EXERCISE OBJECTIVE> With the images removed, return every line below exactly as it reads.

DATA BLOCK>
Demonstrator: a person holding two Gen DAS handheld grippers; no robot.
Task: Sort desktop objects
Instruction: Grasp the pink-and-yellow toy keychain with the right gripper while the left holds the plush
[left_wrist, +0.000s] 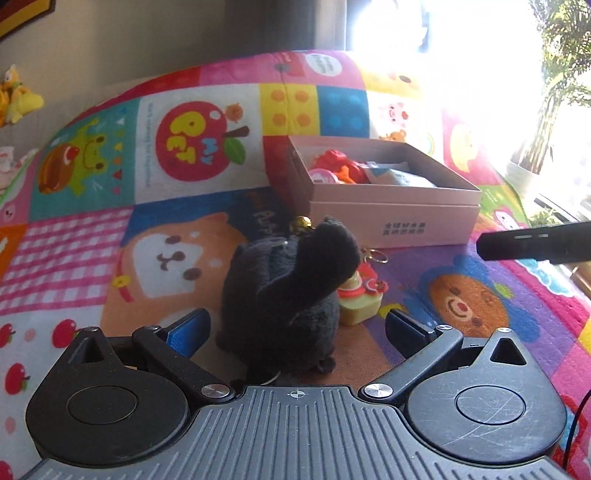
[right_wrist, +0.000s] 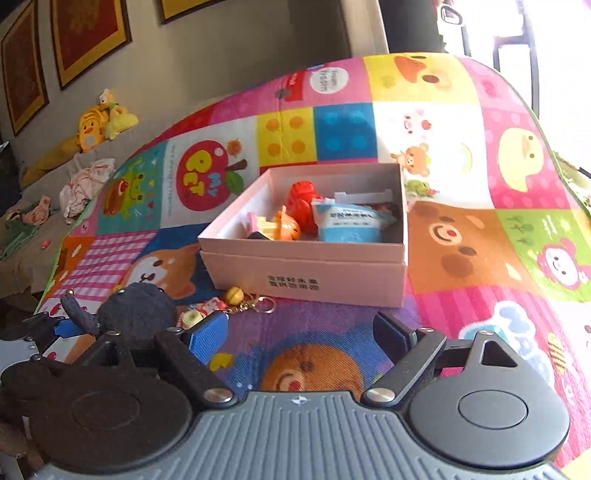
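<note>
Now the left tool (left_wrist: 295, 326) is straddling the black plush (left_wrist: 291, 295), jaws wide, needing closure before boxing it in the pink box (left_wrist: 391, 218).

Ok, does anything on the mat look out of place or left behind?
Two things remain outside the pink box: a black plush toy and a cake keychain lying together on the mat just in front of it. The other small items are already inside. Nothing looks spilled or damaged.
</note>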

SOLUTION>
Demonstrator: a person holding two Gen DAS handheld grippers; no robot.
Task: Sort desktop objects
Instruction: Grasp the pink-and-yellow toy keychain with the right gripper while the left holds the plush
[left_wrist, +0.000s] 
[right_wrist, +0.000s] 
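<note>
Now the left tool (left_wrist: 295, 326) is straddling the black plush (left_wrist: 291, 295), jaws wide, needing closure before boxing it in the pink box (left_wrist: 391, 218).

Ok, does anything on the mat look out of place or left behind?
Two things remain outside the pink box: a black plush toy and a cake keychain lying together on the mat just in front of it. The other small items are already inside. Nothing looks spilled or damaged.
</note>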

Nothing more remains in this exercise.